Comparte conmigo un amigo
algo pendón, de esos que nunca se ha casado y que a los casi cincuenta tira de
agenda, una curiosa revelación. Un viernes noche está de copas con otro amigo
cuando a eso de las dos de la madrugada recibe una llamada. En la calle escucha
la voz de la atractiva heredera de una familia de bien, una chica madura con
potente delantera, cabra loca y soltera, a la que de vez en cuando frecuenta.

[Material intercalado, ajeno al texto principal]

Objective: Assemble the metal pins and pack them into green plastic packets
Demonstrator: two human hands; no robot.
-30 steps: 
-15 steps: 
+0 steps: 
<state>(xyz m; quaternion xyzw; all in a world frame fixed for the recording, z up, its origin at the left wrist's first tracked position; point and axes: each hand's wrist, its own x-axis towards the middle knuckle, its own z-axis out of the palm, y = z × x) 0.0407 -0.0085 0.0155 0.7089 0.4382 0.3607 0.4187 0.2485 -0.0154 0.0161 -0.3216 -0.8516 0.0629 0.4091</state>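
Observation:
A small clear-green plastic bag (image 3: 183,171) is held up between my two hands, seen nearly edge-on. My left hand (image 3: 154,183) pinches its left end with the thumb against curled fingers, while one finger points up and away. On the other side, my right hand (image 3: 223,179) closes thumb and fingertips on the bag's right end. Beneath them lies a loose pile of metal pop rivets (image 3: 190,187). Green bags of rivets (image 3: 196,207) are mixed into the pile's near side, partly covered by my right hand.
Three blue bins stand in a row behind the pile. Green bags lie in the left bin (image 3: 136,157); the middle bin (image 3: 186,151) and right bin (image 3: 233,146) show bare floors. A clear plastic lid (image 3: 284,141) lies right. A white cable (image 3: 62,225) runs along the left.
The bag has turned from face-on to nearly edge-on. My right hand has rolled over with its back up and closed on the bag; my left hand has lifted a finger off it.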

En tono suave pero firme le dicta un simple mandato: «ven». Él sonríe algo
bufado y le explica que está acompañado, que va a despedirse de su colega para
no dejarlo colgado. Entonces ella añade: «que venga también él». Sorprendido,
le cuenta la propuesta a su compañero, que va igual de chispado y acepta
lanzado. Por el camino comentan entre risas que seguro que se trata de un bulo
y luego hacen algunas bromas sobre sus respectivos culos. Tras entrar en el portal
suben los diez pisos en ascensor y hacen un pareado chistoso con la palabra
frío y el término trío. La dama les recibe en el salón con la luz apagada y los
conduce sin hablar a la habitación. Uno de ellos la empieza a besar y el otro
se queda en un segundo plano, hasta que ella lo coge de la mano. Unas tres
horas después los dos se suben de nuevo al ascensor, esta vez de bajada,
evitando cruzar sus miradas. Cuando las puertas se abren los dos invitan al
otro al salir, ya sin reír, con una postura forzada. Tras unos instantes los
dos, por impulso, dan un paso hacia delante quedando sus cuerpos unidos por la
zona del costado, a lo que ellos reaccionan con gesto horrorizado. Desde ese día
no han vuelto a hablar. Ahora mi amigo intenta olvidar los detalles de esa
noche de oscuridad y tequila. Y, pese a que está muy seguro de su integridad, lleva
fatal todos los chistes que hacen referencia a su condición sexual.